(Beginning of Extracted entries)

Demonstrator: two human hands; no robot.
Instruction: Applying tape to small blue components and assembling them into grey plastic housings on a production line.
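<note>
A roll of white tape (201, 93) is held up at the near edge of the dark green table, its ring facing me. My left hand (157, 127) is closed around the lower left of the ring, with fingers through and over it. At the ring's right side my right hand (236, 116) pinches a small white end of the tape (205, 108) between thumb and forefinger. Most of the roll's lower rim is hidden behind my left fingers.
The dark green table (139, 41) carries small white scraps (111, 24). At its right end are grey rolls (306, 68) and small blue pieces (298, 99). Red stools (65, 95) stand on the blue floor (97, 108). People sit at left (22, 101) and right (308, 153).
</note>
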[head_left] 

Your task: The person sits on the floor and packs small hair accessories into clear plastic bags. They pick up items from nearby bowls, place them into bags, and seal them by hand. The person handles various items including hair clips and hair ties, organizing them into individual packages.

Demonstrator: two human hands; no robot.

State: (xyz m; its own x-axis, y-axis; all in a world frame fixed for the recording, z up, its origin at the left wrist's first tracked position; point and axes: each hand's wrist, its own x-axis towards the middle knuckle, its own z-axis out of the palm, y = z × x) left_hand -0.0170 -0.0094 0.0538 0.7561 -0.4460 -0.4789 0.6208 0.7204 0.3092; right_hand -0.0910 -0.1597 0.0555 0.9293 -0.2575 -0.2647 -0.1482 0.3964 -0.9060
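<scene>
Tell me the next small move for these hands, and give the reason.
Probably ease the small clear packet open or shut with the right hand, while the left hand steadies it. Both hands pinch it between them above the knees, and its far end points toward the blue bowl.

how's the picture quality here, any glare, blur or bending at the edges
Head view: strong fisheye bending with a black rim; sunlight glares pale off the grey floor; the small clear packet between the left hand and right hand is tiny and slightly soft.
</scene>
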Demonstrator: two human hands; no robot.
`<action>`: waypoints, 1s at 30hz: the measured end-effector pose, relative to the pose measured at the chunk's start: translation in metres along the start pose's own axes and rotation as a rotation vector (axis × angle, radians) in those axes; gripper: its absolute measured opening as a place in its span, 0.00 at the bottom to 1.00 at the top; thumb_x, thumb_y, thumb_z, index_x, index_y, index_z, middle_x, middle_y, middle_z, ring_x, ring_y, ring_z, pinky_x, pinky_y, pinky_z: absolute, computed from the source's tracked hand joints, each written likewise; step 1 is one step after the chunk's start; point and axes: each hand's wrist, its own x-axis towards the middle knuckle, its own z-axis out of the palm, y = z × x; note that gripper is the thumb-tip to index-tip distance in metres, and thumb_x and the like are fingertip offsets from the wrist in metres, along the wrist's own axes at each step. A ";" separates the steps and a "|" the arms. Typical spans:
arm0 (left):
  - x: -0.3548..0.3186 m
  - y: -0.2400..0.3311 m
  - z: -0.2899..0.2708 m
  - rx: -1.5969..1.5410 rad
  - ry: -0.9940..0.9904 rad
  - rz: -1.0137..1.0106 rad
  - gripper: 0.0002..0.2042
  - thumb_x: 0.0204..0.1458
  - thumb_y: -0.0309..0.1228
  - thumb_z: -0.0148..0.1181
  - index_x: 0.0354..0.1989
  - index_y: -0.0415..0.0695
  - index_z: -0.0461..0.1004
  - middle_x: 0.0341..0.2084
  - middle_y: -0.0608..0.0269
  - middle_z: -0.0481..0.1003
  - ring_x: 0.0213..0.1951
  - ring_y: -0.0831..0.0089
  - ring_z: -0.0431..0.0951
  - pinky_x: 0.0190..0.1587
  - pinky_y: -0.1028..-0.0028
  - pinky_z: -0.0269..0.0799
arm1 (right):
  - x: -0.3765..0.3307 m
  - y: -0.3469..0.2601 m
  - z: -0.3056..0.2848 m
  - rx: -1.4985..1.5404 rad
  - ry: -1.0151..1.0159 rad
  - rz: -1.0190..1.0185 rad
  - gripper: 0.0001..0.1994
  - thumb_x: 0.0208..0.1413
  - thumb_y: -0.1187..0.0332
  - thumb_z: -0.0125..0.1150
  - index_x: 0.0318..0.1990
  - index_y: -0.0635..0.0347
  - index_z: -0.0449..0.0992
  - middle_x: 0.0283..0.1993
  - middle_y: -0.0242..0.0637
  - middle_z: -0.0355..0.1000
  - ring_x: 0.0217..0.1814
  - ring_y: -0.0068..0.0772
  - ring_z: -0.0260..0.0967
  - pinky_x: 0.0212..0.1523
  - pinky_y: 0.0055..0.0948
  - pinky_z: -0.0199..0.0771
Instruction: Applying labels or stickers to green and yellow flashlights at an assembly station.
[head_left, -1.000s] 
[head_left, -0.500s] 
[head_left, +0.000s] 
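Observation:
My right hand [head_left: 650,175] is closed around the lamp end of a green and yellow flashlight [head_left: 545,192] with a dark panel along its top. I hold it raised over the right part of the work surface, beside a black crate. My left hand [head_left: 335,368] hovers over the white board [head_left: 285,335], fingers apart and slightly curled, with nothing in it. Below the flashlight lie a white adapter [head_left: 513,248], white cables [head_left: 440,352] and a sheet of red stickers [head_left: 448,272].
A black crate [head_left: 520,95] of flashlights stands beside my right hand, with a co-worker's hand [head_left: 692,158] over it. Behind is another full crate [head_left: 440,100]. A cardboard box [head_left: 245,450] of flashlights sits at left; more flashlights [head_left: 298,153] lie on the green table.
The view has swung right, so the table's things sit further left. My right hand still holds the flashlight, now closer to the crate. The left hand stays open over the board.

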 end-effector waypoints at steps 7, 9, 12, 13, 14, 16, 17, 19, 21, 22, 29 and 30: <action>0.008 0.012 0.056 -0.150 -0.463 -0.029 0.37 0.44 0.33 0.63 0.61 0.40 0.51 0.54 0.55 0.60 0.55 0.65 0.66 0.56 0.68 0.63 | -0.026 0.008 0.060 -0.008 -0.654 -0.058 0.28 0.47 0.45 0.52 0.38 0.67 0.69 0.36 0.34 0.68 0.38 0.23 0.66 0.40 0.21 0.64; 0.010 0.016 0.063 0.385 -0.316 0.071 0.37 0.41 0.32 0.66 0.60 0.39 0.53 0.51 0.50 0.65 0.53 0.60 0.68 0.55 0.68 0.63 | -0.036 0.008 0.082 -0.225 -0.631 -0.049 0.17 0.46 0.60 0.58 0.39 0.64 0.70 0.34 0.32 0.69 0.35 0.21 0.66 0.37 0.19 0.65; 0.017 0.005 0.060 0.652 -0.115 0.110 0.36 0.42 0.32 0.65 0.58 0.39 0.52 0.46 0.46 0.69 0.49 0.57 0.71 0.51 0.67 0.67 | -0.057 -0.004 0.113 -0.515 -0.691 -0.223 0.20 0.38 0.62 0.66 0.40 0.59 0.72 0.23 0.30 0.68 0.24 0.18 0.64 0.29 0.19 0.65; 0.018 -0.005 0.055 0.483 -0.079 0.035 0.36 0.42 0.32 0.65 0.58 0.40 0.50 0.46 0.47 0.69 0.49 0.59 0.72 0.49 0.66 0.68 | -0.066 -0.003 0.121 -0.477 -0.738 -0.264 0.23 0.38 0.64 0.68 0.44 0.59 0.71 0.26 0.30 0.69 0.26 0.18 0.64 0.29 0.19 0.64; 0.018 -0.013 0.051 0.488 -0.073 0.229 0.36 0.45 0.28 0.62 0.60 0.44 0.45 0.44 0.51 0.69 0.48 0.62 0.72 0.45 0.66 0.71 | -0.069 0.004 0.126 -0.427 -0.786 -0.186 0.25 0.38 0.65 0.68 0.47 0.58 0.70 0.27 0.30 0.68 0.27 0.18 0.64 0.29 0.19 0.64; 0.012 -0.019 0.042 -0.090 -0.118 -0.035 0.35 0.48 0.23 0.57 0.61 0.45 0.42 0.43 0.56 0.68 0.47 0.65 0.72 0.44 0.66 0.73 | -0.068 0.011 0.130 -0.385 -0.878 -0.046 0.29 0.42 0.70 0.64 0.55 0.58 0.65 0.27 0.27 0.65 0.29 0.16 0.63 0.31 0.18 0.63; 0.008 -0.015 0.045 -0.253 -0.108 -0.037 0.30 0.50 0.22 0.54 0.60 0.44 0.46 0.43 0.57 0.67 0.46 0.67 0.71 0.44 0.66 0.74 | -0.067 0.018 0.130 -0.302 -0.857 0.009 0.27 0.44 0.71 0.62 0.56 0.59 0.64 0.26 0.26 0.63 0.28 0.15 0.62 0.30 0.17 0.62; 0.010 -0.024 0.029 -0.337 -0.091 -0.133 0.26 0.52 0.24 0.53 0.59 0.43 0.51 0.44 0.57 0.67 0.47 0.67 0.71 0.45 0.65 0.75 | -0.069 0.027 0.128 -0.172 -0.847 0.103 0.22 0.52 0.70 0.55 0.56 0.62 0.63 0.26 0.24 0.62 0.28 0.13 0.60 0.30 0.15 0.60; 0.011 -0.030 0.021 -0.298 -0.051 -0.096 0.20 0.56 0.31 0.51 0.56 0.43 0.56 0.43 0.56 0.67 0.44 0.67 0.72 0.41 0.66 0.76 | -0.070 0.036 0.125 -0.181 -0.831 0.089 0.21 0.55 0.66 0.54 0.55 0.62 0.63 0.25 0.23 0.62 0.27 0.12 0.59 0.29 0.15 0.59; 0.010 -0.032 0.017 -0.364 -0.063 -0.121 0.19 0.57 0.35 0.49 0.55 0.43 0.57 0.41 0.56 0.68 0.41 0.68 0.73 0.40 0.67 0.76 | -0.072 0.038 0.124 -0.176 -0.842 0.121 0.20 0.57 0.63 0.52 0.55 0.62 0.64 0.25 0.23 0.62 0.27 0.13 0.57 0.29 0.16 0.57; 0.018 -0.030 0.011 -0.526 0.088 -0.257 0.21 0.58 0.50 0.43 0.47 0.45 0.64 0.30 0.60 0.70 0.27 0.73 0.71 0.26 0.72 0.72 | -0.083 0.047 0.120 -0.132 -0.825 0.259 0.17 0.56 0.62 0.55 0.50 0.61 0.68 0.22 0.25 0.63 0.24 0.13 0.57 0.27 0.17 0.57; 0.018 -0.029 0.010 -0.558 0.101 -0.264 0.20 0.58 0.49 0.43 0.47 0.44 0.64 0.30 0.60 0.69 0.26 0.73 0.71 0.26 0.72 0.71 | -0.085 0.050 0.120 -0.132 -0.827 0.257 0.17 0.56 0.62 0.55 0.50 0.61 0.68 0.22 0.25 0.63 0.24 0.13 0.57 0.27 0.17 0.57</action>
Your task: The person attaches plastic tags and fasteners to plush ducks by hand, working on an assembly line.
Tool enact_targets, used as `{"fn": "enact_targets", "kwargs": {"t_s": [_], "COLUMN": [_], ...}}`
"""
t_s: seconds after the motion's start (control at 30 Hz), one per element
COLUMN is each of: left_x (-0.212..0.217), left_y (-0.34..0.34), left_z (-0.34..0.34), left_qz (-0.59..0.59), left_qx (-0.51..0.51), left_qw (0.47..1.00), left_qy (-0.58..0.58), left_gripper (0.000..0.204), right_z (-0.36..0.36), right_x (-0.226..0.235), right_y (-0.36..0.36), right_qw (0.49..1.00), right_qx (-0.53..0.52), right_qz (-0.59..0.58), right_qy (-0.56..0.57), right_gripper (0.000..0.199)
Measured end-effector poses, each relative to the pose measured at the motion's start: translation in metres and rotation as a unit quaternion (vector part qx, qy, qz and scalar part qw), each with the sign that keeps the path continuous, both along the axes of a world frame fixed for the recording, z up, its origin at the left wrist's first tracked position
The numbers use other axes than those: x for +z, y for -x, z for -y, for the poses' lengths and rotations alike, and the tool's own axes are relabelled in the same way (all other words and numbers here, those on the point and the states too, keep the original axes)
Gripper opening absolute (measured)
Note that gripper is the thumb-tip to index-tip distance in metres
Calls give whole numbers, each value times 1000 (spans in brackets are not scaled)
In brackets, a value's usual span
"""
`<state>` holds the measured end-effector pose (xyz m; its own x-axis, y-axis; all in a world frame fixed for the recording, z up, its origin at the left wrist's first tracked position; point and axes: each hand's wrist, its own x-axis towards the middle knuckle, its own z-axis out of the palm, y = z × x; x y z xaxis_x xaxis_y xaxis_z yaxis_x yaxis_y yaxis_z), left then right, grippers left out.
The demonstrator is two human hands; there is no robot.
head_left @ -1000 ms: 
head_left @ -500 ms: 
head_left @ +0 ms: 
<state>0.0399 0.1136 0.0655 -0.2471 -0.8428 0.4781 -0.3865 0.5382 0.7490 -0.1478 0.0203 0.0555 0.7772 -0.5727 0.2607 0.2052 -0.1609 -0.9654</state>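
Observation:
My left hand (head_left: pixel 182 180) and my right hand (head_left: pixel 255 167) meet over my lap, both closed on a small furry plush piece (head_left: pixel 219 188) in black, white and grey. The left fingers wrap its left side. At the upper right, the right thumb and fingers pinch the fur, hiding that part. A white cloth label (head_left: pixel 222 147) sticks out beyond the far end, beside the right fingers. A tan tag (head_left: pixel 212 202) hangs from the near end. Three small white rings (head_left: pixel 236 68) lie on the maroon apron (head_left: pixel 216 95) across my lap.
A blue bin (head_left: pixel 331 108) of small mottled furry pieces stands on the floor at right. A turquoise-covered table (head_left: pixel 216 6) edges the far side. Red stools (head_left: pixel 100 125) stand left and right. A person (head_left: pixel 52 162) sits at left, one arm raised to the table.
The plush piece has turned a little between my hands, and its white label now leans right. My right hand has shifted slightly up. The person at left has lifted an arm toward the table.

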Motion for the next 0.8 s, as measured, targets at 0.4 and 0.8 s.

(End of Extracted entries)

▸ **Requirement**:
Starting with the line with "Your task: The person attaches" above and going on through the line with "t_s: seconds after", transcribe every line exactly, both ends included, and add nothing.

▸ **Task response**:
Your task: The person attaches plastic tags and fasteners to plush ducks by hand, working on an assembly line.
Tool enact_targets, used as `{"fn": "enact_targets", "kwargs": {"t_s": [_], "COLUMN": [_], ...}}`
"""
t_s: seconds after the motion's start (control at 30 Hz), one per element

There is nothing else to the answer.